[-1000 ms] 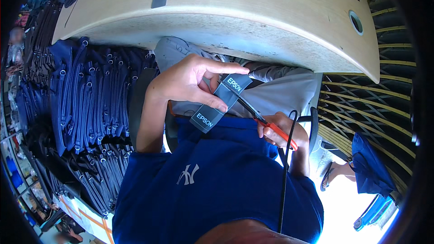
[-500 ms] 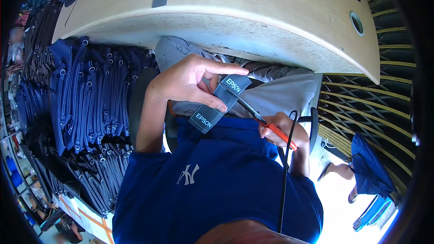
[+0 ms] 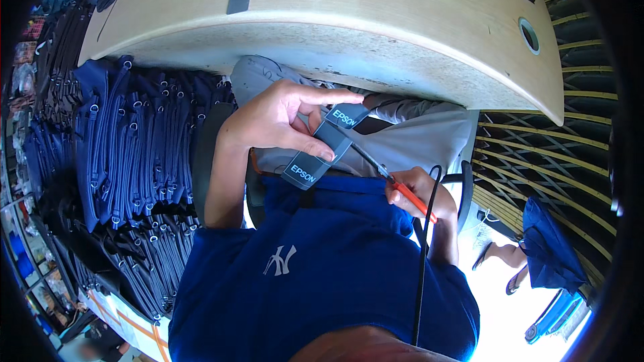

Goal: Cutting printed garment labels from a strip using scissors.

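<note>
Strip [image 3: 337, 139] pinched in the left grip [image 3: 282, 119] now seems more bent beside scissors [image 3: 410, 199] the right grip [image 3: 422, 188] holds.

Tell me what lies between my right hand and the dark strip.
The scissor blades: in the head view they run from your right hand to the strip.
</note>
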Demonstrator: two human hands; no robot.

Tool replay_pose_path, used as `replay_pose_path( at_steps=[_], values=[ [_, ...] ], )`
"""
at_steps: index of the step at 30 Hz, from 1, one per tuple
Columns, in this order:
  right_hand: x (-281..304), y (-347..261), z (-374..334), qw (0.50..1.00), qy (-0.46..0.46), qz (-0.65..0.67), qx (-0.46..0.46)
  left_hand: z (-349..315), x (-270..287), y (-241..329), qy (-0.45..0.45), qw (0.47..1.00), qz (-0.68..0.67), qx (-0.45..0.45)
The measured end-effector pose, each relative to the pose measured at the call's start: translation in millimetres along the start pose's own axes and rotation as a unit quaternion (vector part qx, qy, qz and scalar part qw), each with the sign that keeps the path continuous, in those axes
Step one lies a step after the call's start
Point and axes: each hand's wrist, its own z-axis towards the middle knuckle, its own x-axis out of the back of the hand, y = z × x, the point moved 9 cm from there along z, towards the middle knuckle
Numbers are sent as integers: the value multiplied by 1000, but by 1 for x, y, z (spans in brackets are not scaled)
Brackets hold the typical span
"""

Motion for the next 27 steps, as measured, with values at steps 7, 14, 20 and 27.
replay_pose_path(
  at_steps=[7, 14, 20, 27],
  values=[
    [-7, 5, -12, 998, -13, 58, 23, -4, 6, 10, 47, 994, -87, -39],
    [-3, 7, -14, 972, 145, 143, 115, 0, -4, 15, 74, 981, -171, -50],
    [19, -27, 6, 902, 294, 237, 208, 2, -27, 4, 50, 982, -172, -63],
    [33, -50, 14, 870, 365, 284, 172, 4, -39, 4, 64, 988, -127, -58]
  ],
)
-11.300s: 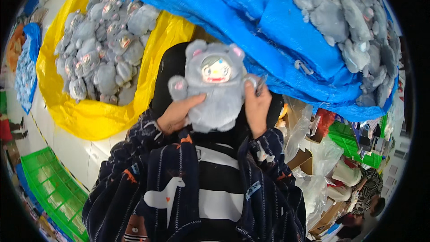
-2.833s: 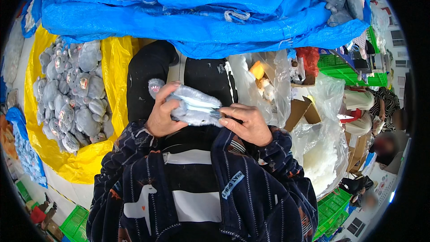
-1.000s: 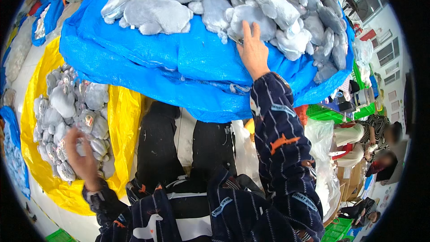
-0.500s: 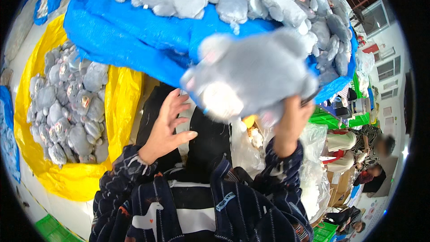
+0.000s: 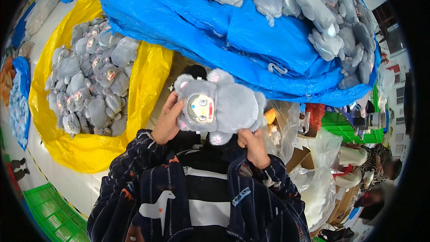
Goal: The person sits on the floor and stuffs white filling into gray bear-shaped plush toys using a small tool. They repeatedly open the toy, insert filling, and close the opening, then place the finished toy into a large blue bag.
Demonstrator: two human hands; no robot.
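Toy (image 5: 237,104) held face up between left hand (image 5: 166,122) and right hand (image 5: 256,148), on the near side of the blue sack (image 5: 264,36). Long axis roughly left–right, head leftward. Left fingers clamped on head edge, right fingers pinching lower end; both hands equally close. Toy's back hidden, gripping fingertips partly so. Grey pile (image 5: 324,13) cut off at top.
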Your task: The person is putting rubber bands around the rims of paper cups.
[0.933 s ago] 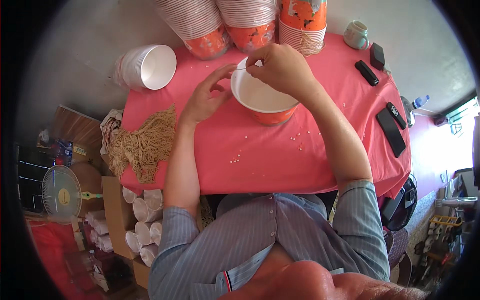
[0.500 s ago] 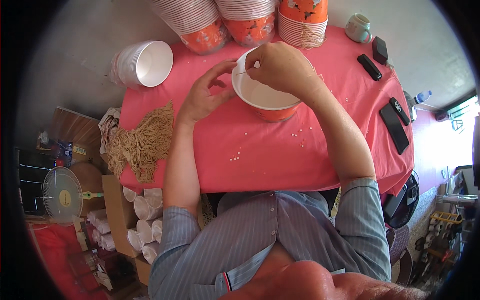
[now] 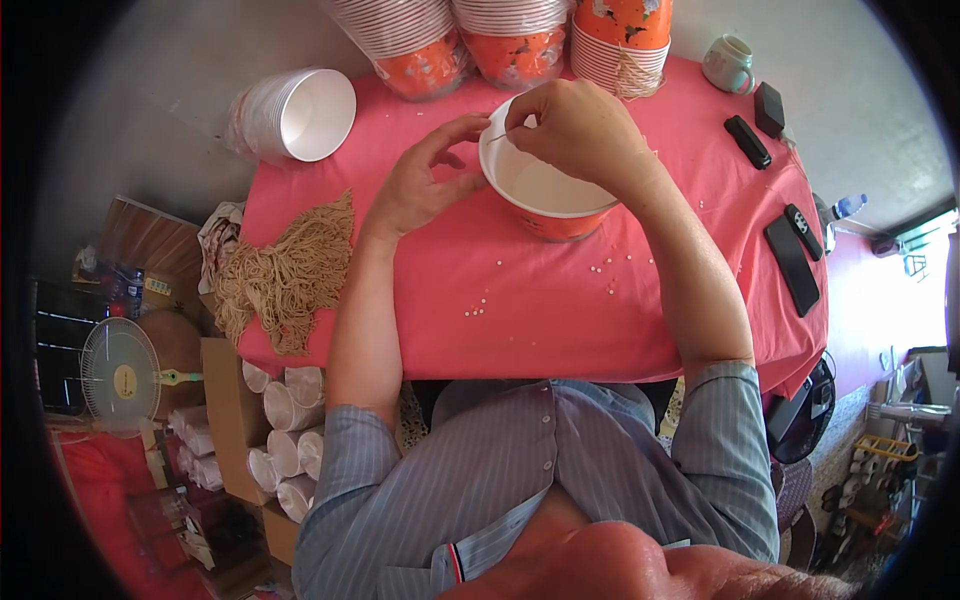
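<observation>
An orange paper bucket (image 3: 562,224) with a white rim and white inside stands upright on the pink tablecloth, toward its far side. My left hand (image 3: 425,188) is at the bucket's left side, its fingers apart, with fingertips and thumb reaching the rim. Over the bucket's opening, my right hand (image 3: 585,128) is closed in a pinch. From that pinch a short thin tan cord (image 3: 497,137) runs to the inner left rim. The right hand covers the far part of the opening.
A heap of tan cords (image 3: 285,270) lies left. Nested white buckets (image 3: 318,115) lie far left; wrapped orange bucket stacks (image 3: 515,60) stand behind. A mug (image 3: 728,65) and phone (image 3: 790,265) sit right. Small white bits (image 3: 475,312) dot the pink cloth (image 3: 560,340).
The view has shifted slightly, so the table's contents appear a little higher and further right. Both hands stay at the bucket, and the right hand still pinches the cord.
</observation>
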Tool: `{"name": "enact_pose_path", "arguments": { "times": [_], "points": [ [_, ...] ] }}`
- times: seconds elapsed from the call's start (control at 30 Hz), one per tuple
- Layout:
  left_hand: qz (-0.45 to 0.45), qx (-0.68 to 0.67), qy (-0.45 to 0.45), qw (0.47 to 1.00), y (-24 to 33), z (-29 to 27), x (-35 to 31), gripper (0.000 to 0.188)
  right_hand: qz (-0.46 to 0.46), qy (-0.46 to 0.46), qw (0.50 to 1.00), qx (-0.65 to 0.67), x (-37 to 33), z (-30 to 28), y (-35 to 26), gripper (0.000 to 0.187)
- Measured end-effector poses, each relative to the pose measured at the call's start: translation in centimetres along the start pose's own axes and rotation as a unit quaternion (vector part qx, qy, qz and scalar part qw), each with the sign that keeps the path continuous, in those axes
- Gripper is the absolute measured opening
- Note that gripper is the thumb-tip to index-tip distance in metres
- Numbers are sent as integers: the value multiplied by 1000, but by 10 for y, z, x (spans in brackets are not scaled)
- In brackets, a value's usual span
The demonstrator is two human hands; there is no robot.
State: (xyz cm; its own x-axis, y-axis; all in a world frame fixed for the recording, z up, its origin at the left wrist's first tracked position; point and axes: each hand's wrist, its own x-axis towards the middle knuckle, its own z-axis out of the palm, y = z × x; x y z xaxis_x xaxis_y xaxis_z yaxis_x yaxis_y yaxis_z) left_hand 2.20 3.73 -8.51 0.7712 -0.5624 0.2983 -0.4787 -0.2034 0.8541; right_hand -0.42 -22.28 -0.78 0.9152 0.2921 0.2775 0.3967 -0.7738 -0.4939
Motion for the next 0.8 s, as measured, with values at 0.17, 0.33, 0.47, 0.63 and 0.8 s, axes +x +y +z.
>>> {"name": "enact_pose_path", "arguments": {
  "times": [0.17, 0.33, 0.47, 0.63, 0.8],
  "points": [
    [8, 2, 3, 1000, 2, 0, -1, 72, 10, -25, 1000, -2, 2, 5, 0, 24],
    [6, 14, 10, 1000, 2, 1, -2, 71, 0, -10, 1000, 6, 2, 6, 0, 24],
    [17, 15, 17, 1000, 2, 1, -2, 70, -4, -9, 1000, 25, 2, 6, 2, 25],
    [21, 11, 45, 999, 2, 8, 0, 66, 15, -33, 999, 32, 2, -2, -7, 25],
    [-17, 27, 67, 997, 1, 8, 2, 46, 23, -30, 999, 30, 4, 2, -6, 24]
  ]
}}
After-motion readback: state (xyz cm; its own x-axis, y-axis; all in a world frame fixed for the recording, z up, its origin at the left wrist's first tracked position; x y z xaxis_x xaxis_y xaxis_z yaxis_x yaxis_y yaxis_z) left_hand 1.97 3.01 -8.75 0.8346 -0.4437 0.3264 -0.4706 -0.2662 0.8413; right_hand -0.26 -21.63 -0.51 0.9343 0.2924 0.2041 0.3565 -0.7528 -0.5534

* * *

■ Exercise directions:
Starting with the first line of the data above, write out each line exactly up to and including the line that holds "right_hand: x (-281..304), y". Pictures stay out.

■ Result for this task:
[-1000 ms] 
[-500 ms] 
[+0 ms] 

Goal: Cutting printed garment labels from a strip using scissors.

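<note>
Strip [image 3: 337, 139] pinched in the left grip [image 3: 282, 119] now seems more bent beside scissors [image 3: 410, 199] the right grip [image 3: 422, 188] holds.

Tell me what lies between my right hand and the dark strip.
The scissor blades: in the head view they run from your right hand to the strip.
</note>
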Demonstrator: two human hands; no robot.

Tool replay_pose_path, used as `replay_pose_path( at_steps=[_], values=[ [_, ...] ], )`
"""
at_steps: index of the step at 30 Hz, from 1, one per tuple
Columns, in this order:
  right_hand: x (-281..304), y (-347..261), z (-374..334), qw (0.50..1.00), qy (-0.46..0.46), qz (-0.65..0.67), qx (-0.46..0.46)

No additional answer is needed.